What you return must match the data below exactly, minus any pictures.

Top of Data extract

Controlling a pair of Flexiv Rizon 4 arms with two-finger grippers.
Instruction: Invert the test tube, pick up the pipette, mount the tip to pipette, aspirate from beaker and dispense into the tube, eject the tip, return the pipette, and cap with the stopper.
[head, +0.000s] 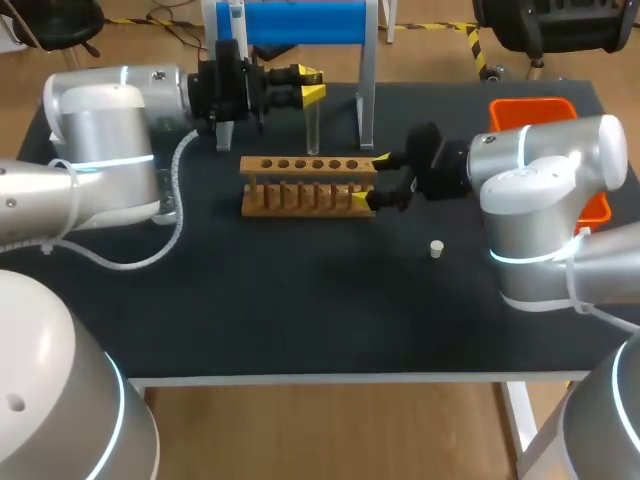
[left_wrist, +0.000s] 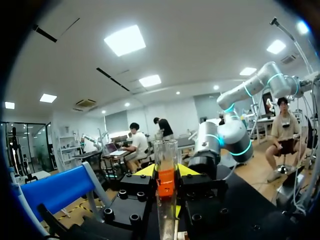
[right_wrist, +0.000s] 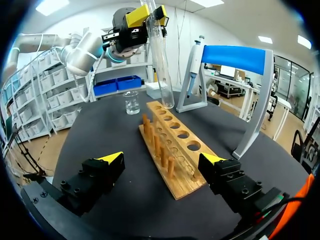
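Two arms engaged: left gripper (head: 310, 85) pinches test tube (head: 313, 125) upright at 12 o'clock of rack (head: 300, 185), likely for seating; right gripper (head: 370, 180), fingers spread, straddles its 3 o'clock end, probably to steady it.

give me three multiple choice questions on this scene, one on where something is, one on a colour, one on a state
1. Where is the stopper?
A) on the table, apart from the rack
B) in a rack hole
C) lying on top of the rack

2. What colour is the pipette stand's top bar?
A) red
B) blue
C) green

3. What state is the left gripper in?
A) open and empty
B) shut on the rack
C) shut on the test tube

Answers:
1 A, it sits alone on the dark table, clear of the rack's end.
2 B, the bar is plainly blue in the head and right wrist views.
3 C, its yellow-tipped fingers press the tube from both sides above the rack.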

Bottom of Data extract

Answer below:
Controlling a pair of Flexiv Rizon 4 arms with two-finger grippers.
Instruction: Invert the test tube, pick up the pipette, mount the tip to pipette, aspirate from beaker and dispense into the tube, eject the tip, return the pipette, and cap with the stopper.
[head, +0.000s] 
[left_wrist, +0.000s] 
[right_wrist, +0.000s] 
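Two arms engaged: left gripper (head: 310, 85) pinches test tube (head: 313, 125) upright at 12 o'clock of rack (head: 300, 185), likely for seating; right gripper (head: 370, 180), fingers spread, straddles its 3 o'clock end, probably to steady it.

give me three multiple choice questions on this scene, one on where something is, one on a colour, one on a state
1. Where is the stopper?
A) on the table, apart from the rack
B) in a rack hole
C) lying on top of the rack

2. What colour is the pipette stand's top bar?
A) red
B) blue
C) green

3. What state is the left gripper in?
A) open and empty
B) shut on the rack
C) shut on the test tube

Answers:
1 A, it sits alone on the dark table, clear of the rack's end.
2 B, the bar is plainly blue in the head and right wrist views.
3 C, its yellow-tipped fingers press the tube from both sides above the rack.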

Nothing remains to add to the output.